Klésia ressalta que é por isso que elas insistem em ficar, em replantar, em ensinar às jovens o valor do babaçu. “Queremos que essa tradição tão importante não acabe. Queremos que nossas meninas mais jovens possam viver no território com uma vida digna, a partir do babaçu”.
sxA Associação das Quebradeiras de Coco do Baixo Parnaíba faz parte do Movimento Interestadual das Quebradeiras de Coco Babaçu (MIQCB), que apoia o trabalho e as ações de mais de 300 mil quebradeiras de todo o norte e nordeste.
Como principal fruto coletivo, a luta das integrantes do MIQCB virou lei. Em 2022 foi aprovada a Lei Babaçu Livre. Um marco legal que garante o acesso das comunidades tradicionais aos babaçuais em áreas públicas e privadas, fruto de anos de mobilização em parceria. Ela também proíbe a derrubada de palmeiras.
Além do livre acesso aos babaçuais, a lei inclui recomendações para o cuidado com as “mães palmeiras”, como a proibição do uso de agrotóxicos nos babaçuais ou outros danos, como corte do cacho, derrubadas desordenadas, queimadas ou cultivos de plantações que tragam algum prejuízo para o desenvolvimento.
O babaçu que se fortalece com parcerias
O desafio ainda é grande para implementar, de fato, a Lei do Babaçu Livre. Mas elas seguem organizadas em defesa da produção agroecológica e do meio ambiente. “A gente não vai desistir de combater o avanço do agronegócio e resistir contra as cercas que tentam nos limitar”.

Foto: Acervo AMTCOB
Com o apoio do Fundo Brasil de Direitos Humanos, a Associação das Mulheres Quebradeiras de Coco de Babaçu do Baixo Parnaíba já realizou formações para defensoras de direitos humanos, capacitação de lideranças, oficinas sobre produtos do babaçu, debates para ampliar a consciência sobre direitos e painéis sobre Justiça Climática e os efeitos das mudanças do clima na região.
Mais de 160 mulheres ribeirinhas, indígenas e quilombolas participaram das ações. Cerca de 450 foram impactadas indiretamente nos municípios de quebradeiras de coco babaçu nos municípios de São João do Arraial, Luzilândia, Madeiro, Joca Marques, Esperantina, morro do Chapéu, Antônio Almeida, Elizeu Martins e Cristino Castro, situados no norte e sul do estado do Piauí.

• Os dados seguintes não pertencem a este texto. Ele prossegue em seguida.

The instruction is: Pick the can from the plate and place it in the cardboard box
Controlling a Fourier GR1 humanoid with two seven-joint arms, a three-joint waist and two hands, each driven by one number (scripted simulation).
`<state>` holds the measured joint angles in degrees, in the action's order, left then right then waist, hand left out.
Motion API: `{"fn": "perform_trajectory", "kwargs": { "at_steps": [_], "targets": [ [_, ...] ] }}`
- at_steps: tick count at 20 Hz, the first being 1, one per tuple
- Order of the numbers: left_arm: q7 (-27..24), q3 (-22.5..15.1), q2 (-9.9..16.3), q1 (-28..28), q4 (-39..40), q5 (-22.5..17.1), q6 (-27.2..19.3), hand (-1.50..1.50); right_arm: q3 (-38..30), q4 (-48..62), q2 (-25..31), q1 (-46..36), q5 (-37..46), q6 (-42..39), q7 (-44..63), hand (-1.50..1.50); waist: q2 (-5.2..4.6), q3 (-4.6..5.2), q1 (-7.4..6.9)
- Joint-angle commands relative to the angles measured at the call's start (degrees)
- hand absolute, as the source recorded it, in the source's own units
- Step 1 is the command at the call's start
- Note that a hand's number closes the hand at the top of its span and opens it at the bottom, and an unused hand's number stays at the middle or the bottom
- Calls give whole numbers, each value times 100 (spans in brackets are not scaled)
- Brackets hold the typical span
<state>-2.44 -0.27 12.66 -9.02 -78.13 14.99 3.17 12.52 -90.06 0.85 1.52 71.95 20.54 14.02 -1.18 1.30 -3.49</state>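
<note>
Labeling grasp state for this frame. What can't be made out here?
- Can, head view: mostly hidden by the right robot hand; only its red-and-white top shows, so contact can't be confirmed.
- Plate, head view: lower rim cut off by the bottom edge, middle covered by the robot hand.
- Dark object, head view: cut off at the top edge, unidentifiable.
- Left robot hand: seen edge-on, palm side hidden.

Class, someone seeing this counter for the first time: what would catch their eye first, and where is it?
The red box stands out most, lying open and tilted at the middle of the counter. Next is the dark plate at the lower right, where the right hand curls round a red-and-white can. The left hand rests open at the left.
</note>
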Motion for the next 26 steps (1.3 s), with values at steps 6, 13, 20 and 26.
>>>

“A parceria com o Fundo Brasil tem feito a diferença na vida das mulheres. Com as formações, passamos a nos enxergar como sujeitas de direito, a nos reconhecer como quebradeiras com orgulho e potência. Estamos mais fortalecidas, preparadas e conscientes para defender o babaçu e os nossos direitos”, finaliza Klésia Lima.